A snippet of the code that serves as the augmentation module for the above is as follows:
def NeedleAugmentation(image, n_needles=2, dark_needles=False, p=0.5, needle_folder='../input/xray-needle-augmentation'):
aug_prob = random.random()
if aug_prob < p:
height, width, _ = image.shape # target image width and height
needle_images = [im for im in os.listdir(needle_folder) if 'png' in im]
for _ in range(1, n_needles):
needle = cv2.cvtColor(cv2.imread(os.path.join(needle_folder, random.choice(needle_images))), cv2.COLOR_BGR2RGB)
needle = cv2.flip(needle, random.choice([-1, 0, 1]))
needle = cv2.rotate(needle, random.choice([0, 1, 2]))
h_height, h_width, _ = needle.shape # needle image width and height
roi_ho = random.randint(0, abs(image.shape[0] - needle.shape[0]))
roi_wo = random.randint(0, abs(image.shape[1] - needle.shape[1]))
roi = image[roi_ho:roi_ho + h_height, roi_wo:roi_wo + h_width]
# Creating a mask and inverse mask
img2gray = cv2.cvtColor(needle, cv2.COLOR_BGR2GRAY)
ret, mask = cv2.threshold(img2gray, 10, 255, cv2.THRESH_BINARY)
mask_inv = cv2.bitwise_not(mask)
# Now black-out the area of needle in ROI
img_bg = cv2.bitwise_and(roi, roi, mask=mask_inv)

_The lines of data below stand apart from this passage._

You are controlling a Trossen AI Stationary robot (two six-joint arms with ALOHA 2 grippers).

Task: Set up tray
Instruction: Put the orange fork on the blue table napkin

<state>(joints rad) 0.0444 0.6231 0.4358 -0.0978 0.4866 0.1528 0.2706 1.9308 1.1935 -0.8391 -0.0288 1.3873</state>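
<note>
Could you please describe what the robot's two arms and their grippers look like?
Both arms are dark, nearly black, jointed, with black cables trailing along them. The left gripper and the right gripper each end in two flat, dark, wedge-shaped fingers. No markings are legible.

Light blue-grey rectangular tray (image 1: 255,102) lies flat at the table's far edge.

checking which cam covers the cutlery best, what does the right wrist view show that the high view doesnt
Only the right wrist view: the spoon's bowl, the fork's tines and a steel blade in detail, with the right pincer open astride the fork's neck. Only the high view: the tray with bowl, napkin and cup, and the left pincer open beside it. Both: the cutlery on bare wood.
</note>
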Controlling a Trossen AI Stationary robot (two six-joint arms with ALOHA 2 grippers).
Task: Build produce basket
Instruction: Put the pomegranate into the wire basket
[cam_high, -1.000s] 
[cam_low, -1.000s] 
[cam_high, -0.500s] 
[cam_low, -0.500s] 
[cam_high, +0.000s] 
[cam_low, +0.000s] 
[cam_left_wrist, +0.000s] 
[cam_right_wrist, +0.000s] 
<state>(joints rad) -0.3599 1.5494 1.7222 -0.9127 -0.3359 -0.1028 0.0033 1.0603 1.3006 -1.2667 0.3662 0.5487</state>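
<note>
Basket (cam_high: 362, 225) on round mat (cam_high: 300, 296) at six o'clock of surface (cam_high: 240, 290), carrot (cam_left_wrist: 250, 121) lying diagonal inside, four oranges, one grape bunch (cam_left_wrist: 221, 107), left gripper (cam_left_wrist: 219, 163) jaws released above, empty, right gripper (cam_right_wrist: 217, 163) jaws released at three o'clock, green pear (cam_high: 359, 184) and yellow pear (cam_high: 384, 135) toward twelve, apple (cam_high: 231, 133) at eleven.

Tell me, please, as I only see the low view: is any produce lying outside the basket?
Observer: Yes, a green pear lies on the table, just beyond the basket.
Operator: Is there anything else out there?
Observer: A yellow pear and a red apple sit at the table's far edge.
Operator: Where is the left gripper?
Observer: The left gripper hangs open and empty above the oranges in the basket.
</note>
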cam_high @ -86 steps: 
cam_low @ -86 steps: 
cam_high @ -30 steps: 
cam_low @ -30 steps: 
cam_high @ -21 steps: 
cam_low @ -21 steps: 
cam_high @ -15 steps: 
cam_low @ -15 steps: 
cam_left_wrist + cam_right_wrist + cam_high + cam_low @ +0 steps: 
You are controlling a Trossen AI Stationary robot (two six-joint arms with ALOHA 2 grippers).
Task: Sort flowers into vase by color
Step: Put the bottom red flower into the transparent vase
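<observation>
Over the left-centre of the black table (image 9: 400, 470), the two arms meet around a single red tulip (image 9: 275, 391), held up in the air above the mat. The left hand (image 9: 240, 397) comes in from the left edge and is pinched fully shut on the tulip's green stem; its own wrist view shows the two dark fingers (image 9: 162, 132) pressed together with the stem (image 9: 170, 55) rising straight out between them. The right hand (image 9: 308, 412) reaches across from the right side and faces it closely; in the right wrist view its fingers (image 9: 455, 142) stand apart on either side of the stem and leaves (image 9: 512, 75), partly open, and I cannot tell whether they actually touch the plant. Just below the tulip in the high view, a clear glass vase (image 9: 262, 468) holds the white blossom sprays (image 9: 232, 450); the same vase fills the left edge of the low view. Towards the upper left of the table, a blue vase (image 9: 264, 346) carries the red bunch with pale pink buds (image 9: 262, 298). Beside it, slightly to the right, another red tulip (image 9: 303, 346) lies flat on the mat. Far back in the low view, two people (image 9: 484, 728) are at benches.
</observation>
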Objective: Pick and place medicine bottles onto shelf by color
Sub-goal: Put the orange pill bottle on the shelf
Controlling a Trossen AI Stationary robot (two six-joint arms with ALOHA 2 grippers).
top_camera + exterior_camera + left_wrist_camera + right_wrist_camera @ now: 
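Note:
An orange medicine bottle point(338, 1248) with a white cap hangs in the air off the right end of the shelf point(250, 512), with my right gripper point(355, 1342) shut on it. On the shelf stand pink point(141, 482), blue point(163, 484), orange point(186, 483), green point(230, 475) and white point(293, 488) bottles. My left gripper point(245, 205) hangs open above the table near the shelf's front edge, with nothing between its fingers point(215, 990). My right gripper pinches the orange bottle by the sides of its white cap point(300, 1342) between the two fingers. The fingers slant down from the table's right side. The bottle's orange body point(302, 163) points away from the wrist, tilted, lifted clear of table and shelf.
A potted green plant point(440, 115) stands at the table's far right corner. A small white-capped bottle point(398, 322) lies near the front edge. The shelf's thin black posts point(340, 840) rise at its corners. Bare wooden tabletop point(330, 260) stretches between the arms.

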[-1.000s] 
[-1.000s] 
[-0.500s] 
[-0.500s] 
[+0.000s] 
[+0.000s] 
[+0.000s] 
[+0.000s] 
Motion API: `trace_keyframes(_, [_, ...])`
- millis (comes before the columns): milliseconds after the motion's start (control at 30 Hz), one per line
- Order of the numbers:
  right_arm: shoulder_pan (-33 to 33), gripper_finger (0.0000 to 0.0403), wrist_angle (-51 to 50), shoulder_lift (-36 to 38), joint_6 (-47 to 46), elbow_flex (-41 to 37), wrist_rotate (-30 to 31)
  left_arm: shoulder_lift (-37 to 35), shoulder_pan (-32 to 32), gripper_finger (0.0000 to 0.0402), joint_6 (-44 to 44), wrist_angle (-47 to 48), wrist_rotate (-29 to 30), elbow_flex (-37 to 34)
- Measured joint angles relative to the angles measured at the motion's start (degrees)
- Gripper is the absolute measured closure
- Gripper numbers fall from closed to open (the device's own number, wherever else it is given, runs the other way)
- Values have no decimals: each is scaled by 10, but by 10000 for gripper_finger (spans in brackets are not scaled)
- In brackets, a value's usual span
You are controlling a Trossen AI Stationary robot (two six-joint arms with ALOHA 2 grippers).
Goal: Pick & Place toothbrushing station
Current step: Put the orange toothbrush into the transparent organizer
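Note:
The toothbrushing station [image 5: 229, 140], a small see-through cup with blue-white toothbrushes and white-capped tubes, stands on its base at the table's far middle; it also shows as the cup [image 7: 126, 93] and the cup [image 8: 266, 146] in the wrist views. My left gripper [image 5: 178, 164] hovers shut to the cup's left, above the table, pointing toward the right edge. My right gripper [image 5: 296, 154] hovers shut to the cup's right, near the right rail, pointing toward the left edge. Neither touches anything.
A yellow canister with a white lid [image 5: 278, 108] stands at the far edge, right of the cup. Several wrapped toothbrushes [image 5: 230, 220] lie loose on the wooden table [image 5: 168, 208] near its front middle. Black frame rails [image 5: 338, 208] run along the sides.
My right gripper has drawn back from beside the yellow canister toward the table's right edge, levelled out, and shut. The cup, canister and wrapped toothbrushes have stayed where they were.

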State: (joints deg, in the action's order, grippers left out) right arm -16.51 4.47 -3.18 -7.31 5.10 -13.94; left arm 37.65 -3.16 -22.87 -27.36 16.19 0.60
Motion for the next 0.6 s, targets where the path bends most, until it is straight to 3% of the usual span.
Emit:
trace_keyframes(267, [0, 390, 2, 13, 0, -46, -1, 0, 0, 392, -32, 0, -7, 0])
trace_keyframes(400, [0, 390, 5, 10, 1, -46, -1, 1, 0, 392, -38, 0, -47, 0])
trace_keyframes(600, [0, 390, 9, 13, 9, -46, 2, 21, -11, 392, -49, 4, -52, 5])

# Take only region of insect from insect image.
if dark_needles:
img_bg = cv2.bitwise_and(roi, roi, mask=mask_inv)
needle_fg = cv2.bitwise_and(img_bg, img_bg, mask=mask)
else:
needle_fg = cv2.bitwise_and(needle, needle, mask=mask)
# Put needle in ROI and modify the target image
dst = cv2.add(img_bg, needle_fg, dtype=cv2.CV_64F)
image[roi_ho:roi_ho + h_height, roi_wo:roi_wo + h_width] = dst
return image
Note that the above is not in the Albumentations format and cannot be applied directly with the usual Albumentations augmentations. Some tweaking has to be made so that it is in the same format as in the insect/bee augmentation above. But changes should be minor!
Similarly, should you wish to use the black version of the artifact, set dark_needles
to True
. An example implementation can be found in my Kaggle notebook here: https://www.kaggle.com/khoongweihao/x-ray-needle-augmentation-et-al/notebook.
Experimental Results
In general, local CV results improved, mostly marginally (e.g. 0.001–0.003). But there are cases where using this approach of artifact augmentation ‘fails’ during training. An example can be found in the Global Wheat Detection competition where the task involved detecting wheat heads, i.e. an object detection task. Using bee augmentation with the original colors of the bees resulted in training validation losses being sporadic with huge fluctuations despite extensive hyperparameter tuning. Though using the augmentations did improve CV, it can be said it was indeed a lucky shot. Using artifact augmentations with retention of only black pixels (like coarse dropout augmentation) was proven to be stable across domains of application. In particular, the boost in CV was substantial and consistent as well. As of date it has yet to be found the reason why the bee augmentation led to such sporadic training results between epochs, but a hypothesis is that the bees had a color close to some wheat heads, thus ‘confusing’ the detection algorithm which then captures both the wheat head and the nearest bees within the same bounding box. This was observed in some bounding box predictions, but there were not enough observed cases to say with certainty that the hypothesis was true. In any case, one should also consider whether the image properties (color) of the artifact has a distribution close to the target (e.g. wheat head) as well. Needle augmentation on the other hand, proved to be relatively stable for both kinds of augmentation (original artifact and its black/dark version). In that example, it is possible that the target of the prediction though similar in color distribution, has a distinct characteristic (e.g. chest tubes look vastly different from tiny needles) so that the classification algorithm did not get confused as to whether the needle was the right target or not.